In attacks aimed at SMB servers, the attacker needs to send malicious packets to the targeted system. In the case of clients, the hacker has to convince the victim to connect to a malicious SMB server.
When it disclosed the vulnerability, Microsoft warned that it’s wormable, which makes it particularly dangerous. The company released patches and workarounds in March.
Researchers started releasing PoC exploits for CVE-2020-0796 shortly after its disclosure, but the exploits only achieved DoS or privilege escalation. Several companies and researchers claimed to have developed exploits that achieved remote code execution, but none of them were made public.
However, last week, a researcher who uses the online moniker Chompie released an SMBGhost exploit for remote code execution. The researcher released it for “educational purposes,” arguing that cybersecurity firm ZecOps was about to release its PoC in the coming days and the patch has been available for months.

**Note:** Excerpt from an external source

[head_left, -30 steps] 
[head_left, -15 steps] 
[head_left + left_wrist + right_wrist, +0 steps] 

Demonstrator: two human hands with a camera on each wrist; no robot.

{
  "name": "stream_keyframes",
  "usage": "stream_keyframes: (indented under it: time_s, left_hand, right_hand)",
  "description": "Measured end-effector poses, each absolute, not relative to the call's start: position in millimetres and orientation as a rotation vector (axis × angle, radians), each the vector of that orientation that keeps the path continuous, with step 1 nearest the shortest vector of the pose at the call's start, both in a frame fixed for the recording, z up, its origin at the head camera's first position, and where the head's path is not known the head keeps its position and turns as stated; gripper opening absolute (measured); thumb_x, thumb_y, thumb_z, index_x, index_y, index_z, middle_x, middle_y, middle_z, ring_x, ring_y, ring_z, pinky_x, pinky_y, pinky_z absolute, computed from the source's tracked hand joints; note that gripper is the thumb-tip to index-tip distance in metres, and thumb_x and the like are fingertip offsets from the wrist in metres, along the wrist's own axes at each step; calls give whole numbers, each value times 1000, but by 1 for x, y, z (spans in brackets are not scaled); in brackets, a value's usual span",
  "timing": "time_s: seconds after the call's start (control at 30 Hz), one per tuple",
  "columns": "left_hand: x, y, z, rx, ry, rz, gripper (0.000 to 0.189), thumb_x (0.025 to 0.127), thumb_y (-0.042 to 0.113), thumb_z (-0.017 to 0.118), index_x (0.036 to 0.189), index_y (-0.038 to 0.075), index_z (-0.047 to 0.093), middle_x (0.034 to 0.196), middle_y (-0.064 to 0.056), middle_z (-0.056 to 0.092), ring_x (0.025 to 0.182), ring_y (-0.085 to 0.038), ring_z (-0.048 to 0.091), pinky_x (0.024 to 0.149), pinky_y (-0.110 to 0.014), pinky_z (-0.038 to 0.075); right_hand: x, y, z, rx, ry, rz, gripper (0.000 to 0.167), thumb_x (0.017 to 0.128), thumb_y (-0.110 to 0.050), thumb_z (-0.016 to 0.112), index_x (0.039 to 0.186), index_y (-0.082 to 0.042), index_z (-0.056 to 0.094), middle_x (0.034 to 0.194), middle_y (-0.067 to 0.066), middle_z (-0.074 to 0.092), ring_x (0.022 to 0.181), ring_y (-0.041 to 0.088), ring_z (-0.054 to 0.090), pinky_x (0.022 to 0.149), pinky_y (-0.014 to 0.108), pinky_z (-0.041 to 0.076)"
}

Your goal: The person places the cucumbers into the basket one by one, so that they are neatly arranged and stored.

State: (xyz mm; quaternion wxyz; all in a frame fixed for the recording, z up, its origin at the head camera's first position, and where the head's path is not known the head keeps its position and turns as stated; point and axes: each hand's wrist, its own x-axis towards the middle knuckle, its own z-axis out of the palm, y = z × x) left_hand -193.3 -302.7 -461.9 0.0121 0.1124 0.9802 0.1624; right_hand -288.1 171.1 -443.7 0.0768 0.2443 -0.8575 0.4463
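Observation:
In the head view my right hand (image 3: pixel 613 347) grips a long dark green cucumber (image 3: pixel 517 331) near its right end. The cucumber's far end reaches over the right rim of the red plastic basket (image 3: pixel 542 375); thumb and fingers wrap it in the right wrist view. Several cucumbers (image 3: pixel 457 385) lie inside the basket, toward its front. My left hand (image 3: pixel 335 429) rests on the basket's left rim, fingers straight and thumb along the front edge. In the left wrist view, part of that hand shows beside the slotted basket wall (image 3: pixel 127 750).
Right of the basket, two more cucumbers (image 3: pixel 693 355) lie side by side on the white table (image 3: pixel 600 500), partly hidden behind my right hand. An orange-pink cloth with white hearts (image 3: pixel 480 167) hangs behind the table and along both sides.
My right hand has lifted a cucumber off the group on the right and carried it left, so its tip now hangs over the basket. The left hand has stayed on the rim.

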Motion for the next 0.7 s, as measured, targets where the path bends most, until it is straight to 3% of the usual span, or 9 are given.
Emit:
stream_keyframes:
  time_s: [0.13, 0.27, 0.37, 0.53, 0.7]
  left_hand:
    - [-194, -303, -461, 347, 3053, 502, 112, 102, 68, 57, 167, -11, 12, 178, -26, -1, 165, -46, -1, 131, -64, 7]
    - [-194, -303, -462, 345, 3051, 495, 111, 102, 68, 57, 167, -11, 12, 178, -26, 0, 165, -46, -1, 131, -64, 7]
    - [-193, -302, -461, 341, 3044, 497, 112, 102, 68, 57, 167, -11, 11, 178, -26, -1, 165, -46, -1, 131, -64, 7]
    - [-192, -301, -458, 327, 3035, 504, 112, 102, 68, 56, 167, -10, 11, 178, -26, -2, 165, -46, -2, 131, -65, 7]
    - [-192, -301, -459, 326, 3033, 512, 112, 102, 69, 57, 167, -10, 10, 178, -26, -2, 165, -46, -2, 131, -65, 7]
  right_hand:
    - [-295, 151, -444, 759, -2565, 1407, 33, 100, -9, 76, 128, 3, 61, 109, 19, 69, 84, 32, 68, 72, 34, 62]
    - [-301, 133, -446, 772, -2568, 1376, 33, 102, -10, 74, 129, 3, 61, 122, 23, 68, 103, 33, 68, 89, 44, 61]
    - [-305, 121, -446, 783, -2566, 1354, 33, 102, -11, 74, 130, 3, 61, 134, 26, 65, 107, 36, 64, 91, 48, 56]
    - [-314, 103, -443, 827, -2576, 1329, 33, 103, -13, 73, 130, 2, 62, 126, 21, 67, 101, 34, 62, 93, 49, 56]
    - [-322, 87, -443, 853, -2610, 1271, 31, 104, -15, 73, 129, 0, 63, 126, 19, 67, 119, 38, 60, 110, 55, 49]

CISA on Friday advised users and administrators to install the patches for SMBGhost and block SMB ports using a firewall, and warned that the vulnerability has been exploited in the wild.
“Although Microsoft disclosed and provided updates for this vulnerability in March 2020, malicious cyber actors are targeting unpatched systems with the new PoC, according to recent open-source reports,” CISA said.
Researchers previously warned that various pieces of malware had been exploiting SMBGhost to escalate privileges and spread locally, but it now appears that the vulnerability is also being exploited for remote code execution. No details appear to be available on what the attackers are doing specifically.
The MalwareMustDie malware research group reported that the latest attacks have also leveraged an open source tool that helps users identify servers affected by SMBGhost.